**Problem**
Reproduce word for word the lines between those holding "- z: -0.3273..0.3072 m" and "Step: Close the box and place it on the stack", inclusive, and nothing else from the data below.

**Provided information**
——
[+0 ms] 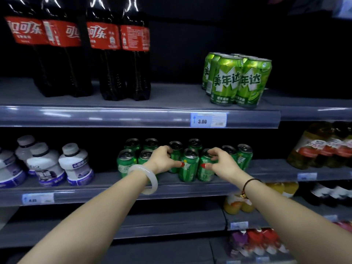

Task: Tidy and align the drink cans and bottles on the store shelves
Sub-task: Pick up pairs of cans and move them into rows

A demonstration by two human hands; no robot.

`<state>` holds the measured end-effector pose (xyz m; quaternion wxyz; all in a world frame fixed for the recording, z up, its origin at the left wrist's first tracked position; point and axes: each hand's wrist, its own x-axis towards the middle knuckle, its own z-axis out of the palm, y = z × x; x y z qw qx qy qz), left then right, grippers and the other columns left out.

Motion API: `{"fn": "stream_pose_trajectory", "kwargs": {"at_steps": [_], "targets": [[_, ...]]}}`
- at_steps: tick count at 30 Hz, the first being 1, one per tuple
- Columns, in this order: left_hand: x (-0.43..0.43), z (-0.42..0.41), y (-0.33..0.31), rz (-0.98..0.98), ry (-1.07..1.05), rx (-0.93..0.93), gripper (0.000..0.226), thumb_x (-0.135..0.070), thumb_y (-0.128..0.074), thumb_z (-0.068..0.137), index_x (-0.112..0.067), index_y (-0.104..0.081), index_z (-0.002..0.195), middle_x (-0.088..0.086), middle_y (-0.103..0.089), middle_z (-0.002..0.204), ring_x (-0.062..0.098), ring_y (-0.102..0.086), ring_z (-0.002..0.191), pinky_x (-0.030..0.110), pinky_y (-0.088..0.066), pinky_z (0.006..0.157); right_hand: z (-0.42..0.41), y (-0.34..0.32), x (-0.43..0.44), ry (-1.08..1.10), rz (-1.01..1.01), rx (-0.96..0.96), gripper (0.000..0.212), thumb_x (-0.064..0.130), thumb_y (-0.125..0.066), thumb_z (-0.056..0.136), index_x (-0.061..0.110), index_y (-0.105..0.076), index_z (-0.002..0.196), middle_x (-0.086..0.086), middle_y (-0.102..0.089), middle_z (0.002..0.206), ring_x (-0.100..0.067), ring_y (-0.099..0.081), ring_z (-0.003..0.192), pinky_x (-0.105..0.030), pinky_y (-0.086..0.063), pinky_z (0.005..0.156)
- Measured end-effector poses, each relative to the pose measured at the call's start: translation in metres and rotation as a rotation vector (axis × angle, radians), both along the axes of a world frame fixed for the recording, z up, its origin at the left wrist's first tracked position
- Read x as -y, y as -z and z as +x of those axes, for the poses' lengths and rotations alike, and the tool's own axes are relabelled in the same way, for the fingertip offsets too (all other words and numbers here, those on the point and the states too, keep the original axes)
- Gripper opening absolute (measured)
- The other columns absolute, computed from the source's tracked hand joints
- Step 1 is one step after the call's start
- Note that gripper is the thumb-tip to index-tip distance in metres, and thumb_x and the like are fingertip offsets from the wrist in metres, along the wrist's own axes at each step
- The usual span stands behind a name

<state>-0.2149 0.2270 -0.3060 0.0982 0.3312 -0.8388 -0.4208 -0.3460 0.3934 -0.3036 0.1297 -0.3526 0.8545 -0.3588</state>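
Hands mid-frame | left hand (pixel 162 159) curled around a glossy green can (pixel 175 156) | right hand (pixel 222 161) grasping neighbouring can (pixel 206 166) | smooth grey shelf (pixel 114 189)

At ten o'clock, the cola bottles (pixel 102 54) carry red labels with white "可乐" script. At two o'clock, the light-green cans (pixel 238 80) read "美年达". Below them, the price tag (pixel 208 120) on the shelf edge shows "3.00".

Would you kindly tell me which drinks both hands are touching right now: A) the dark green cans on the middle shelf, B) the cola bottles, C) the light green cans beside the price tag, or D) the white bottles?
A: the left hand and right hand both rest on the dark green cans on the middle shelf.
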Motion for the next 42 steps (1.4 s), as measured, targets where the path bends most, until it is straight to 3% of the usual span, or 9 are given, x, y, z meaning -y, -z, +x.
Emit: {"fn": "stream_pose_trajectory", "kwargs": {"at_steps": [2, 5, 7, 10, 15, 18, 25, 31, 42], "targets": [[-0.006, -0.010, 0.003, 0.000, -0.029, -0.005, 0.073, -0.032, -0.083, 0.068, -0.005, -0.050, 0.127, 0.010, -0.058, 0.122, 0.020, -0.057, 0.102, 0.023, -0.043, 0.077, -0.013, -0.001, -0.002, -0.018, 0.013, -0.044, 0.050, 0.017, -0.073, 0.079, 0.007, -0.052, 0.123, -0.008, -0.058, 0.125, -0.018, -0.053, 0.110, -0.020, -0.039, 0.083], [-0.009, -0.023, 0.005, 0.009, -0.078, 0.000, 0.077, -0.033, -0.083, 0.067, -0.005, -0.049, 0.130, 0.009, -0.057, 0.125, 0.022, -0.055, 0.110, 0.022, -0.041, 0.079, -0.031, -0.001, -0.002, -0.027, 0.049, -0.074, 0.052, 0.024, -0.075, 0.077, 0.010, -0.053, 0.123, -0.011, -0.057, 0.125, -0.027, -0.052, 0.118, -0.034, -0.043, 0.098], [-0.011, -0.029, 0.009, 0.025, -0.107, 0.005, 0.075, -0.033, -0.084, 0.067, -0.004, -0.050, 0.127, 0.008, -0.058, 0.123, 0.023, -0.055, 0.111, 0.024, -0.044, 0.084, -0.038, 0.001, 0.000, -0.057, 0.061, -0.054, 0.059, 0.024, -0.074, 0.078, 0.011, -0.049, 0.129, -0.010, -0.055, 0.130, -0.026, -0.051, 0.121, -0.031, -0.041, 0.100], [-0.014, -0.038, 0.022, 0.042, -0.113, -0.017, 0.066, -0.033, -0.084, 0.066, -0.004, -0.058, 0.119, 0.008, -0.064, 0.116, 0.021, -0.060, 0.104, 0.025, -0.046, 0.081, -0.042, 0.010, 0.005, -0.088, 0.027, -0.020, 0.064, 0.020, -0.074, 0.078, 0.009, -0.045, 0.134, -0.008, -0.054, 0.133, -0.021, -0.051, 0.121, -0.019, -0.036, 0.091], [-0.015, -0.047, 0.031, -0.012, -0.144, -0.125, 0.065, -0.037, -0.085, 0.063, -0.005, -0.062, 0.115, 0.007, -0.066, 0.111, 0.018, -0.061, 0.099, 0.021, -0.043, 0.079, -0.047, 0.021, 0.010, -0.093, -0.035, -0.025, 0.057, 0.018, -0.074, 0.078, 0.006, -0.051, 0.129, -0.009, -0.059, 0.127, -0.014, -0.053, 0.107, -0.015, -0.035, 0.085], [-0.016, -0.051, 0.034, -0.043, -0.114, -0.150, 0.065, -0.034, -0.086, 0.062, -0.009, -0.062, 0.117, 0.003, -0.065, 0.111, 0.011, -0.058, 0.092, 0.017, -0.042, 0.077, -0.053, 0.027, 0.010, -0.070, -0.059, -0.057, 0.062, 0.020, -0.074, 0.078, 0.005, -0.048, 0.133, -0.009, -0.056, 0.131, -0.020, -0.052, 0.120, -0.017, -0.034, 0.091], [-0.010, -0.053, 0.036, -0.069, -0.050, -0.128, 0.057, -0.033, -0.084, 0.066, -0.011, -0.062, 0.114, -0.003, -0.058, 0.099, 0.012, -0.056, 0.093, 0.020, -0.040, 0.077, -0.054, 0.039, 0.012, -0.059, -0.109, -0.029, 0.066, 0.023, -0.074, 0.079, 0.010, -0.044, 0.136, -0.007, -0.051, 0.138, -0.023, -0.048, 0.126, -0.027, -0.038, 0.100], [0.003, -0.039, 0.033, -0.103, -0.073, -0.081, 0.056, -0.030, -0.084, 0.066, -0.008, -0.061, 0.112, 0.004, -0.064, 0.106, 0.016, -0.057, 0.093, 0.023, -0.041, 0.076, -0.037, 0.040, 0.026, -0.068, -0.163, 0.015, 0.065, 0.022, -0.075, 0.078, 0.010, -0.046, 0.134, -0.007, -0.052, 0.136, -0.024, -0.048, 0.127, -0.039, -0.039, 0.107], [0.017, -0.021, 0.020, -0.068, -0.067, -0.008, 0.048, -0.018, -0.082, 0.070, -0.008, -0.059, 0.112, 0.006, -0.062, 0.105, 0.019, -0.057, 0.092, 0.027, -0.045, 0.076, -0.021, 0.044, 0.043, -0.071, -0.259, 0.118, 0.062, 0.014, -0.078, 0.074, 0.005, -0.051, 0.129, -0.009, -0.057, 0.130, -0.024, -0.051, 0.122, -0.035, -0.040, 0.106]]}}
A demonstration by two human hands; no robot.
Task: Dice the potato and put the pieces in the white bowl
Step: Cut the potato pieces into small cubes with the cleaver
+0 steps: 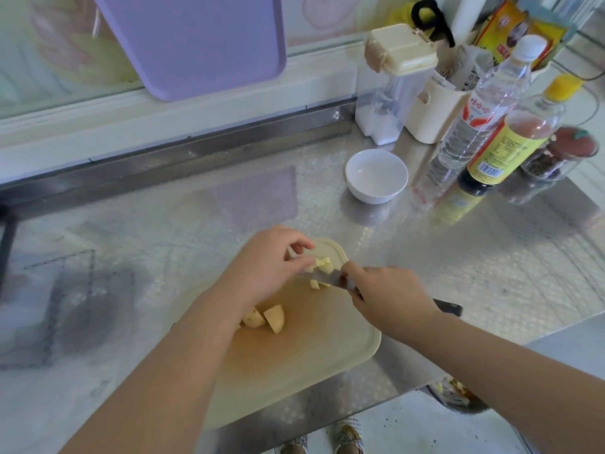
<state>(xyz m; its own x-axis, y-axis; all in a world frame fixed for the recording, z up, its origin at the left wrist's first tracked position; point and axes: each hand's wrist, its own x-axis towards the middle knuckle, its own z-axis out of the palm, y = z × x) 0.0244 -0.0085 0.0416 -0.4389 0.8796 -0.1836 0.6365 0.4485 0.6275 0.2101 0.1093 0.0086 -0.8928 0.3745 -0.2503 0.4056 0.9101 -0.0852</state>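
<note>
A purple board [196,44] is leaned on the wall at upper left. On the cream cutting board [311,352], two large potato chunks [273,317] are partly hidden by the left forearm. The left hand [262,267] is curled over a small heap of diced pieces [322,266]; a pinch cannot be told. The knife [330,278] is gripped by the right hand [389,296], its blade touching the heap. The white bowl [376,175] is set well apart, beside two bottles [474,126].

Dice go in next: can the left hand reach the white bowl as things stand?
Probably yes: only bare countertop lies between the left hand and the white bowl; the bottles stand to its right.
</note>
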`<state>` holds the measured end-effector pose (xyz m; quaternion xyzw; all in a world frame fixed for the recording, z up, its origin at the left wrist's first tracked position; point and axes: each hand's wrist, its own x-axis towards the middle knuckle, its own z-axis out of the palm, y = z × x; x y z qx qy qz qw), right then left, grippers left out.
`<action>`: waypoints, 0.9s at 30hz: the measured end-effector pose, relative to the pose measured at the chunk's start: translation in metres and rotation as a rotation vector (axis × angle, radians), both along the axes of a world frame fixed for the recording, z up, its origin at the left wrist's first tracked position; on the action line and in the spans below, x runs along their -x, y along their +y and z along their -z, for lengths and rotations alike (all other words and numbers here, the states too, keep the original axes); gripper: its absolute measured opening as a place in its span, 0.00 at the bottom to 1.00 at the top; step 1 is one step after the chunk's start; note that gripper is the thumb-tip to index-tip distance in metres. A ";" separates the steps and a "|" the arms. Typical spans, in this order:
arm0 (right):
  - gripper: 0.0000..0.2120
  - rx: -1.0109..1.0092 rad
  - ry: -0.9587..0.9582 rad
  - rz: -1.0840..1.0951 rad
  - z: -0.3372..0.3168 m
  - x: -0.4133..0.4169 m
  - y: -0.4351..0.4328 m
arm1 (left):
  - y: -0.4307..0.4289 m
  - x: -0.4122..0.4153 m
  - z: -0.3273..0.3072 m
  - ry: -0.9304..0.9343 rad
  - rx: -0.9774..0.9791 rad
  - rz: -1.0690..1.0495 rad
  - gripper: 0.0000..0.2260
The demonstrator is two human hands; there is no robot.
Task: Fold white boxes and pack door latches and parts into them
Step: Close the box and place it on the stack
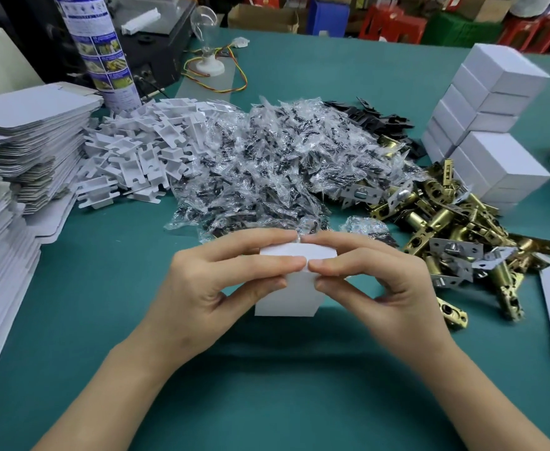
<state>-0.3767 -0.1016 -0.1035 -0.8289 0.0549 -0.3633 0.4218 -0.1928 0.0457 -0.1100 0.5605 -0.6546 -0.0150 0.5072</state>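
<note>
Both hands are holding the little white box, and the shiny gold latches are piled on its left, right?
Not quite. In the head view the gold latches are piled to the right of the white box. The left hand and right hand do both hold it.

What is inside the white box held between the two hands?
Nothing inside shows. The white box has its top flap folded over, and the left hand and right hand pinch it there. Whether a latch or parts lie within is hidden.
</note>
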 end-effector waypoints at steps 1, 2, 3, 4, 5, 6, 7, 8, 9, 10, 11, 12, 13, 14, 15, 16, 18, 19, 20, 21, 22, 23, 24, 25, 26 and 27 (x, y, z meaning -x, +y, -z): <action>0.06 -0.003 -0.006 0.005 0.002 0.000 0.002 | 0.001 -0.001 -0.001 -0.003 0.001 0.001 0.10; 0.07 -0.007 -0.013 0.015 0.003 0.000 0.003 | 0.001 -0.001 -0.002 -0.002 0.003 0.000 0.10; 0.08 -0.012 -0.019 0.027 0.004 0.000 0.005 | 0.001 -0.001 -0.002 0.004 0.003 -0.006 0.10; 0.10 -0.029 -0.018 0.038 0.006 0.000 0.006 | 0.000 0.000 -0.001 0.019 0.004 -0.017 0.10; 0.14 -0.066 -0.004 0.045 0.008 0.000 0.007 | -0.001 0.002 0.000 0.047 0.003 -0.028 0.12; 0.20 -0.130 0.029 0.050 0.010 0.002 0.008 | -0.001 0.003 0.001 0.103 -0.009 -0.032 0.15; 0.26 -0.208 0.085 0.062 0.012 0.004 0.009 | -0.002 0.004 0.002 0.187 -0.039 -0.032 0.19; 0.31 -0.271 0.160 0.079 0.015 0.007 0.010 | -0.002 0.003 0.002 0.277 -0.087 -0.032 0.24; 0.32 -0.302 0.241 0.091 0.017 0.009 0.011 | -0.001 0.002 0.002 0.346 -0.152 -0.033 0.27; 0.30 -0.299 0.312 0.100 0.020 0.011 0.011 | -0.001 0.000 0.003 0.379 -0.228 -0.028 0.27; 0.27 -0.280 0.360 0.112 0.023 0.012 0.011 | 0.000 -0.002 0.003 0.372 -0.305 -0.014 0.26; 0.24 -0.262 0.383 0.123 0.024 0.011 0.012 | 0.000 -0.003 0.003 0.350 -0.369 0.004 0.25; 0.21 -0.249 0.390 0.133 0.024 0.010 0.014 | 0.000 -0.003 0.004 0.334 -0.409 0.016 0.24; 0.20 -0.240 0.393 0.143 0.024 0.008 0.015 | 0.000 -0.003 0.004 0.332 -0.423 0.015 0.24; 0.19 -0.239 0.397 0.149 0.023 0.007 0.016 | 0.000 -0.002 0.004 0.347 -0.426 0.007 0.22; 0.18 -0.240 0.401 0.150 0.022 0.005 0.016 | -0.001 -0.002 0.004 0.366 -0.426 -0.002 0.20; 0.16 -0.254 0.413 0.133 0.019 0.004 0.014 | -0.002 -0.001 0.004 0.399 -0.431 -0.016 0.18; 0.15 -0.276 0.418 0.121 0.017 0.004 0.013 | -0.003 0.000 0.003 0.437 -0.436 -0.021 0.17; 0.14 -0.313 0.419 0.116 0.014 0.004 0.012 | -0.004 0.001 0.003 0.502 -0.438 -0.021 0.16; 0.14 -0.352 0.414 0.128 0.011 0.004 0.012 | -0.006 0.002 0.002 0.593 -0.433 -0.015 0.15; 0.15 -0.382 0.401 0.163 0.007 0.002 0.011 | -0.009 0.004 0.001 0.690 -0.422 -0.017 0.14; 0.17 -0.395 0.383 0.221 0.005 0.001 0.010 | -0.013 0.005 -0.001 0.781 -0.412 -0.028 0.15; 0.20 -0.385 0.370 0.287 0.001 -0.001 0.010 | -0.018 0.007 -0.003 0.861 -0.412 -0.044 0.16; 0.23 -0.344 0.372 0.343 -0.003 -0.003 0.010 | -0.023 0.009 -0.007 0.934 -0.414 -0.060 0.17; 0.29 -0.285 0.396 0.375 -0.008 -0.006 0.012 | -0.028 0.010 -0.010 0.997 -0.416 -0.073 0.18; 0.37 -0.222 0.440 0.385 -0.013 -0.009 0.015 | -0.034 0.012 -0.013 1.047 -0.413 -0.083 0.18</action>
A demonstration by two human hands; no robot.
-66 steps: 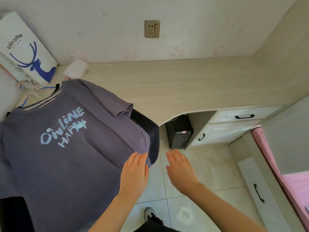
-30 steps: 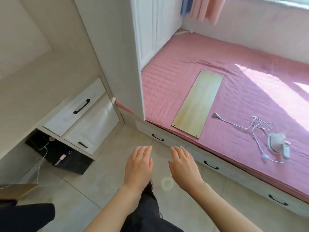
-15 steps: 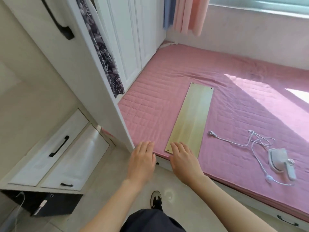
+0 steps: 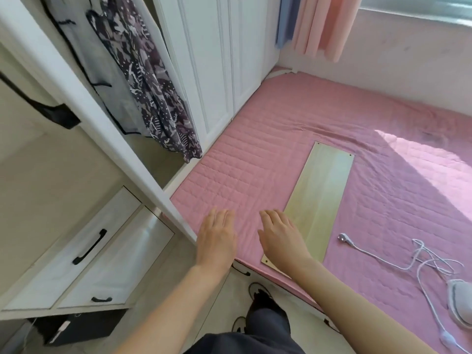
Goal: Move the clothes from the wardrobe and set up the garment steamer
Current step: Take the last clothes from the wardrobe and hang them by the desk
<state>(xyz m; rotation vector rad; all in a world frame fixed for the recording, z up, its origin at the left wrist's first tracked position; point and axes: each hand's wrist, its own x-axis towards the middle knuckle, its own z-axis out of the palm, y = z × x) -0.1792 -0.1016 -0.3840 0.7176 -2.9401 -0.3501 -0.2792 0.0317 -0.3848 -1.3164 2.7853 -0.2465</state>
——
**Solution below**
  - z: -0.3273..0.3072 m
  - ry: -0.9304..0.9343 rad
  - rx: -0.9774..0.9791 rad
  - rz: -1.0690..1.0495 rad
  - gripper: 0.0000..0.2260
The demonstrator is two human hands; there is no robot.
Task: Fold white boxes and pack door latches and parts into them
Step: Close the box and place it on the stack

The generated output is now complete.